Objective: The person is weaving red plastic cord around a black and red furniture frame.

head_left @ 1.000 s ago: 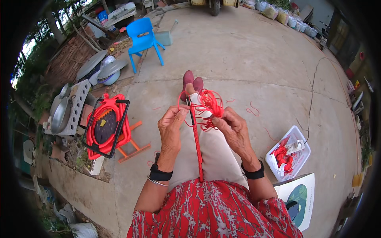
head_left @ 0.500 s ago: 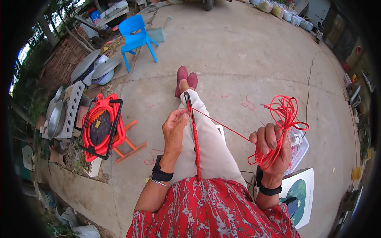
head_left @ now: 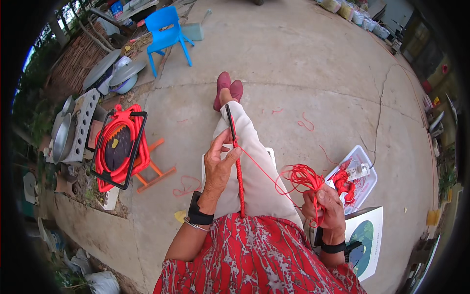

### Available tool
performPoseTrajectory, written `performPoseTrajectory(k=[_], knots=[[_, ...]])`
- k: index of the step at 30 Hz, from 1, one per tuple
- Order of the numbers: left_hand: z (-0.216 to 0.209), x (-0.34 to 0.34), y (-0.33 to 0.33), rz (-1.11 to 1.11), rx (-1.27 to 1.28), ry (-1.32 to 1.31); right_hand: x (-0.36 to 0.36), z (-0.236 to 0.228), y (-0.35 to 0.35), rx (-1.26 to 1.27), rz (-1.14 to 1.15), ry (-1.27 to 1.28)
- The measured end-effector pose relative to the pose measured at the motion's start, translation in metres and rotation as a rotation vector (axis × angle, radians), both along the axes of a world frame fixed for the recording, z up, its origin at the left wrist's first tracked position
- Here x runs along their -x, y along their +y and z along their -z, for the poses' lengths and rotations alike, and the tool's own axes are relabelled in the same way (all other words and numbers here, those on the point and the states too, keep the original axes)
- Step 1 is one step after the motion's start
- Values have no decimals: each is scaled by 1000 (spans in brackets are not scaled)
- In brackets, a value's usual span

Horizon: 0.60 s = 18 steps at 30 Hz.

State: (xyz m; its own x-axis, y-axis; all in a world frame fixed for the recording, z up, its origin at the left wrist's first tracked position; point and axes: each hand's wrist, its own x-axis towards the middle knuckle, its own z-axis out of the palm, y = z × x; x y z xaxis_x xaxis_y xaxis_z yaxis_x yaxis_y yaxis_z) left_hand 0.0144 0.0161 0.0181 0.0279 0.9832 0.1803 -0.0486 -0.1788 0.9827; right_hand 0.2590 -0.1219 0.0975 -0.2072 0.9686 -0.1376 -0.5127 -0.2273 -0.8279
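Observation:
A long thin strip wrapped tightly in red cord point(head_left: 240, 186) runs up my lap from the hem of my shirt. Its far end is bare and black point(head_left: 228, 115). My left hand point(head_left: 219, 158) pinches the strip with thumb and fingers where the wrapping meets the black part; the fingertips are partly hidden behind it. From that spot a single strand of red cord point(head_left: 258, 165) slants down to the right. My right hand point(head_left: 325, 208) is closed around a loose looped bundle of red cord point(head_left: 303, 177), whose loops stick out past the fingers toward the left.
On my right stand a white plastic basket point(head_left: 374, 182) with red cord and a clear bottle, and a white box point(head_left: 376, 235) with a green picture. To my left is a red folding stool point(head_left: 140, 142). A blue chair point(head_left: 164, 36) stands farther off. Cord scraps point(head_left: 306, 122) lie on concrete.
My right hand has moved down and left with the cord bundle, uncovering the basket. The strand between the hands has slackened. My left thumb has come against the wrapped strip.

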Motion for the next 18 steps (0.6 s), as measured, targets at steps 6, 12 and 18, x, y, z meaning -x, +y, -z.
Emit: performPoseTrajectory(k=[6,12,18], knots=[[4,-6,-5,-23,-36,183,-18,-25,-22,-232,259,319],[-3,-13,-8,-51,-40,225,0,-59,-5,-410,14,502],[0,-12,-9,-99,-83,216,13,-41,-16,-351,-102,529]])
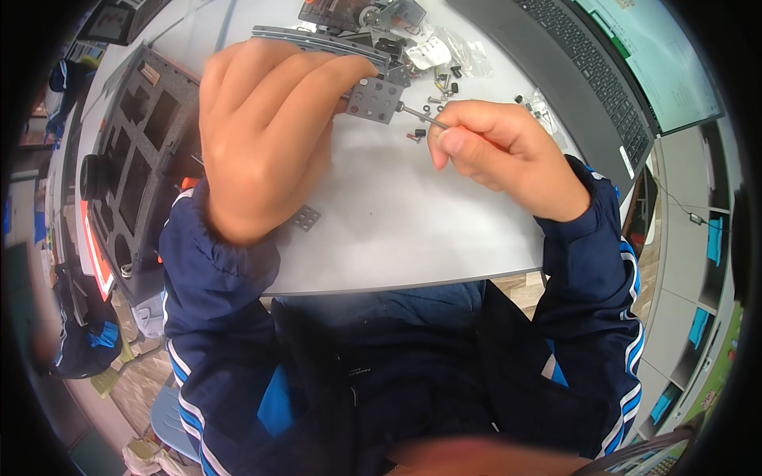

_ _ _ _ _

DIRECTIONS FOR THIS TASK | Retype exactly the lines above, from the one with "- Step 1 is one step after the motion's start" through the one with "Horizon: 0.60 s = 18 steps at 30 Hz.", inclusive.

WRITTEN RESPONSE |
- Step 1 is one step after the motion's start
- Values have no decimals: each is scaled by 1000 (spans in brackets are not scaled)
- In brackets, a value's usual span

Horizon: 0.60 s = 18 steps at 30 Hz.

That completes the answer.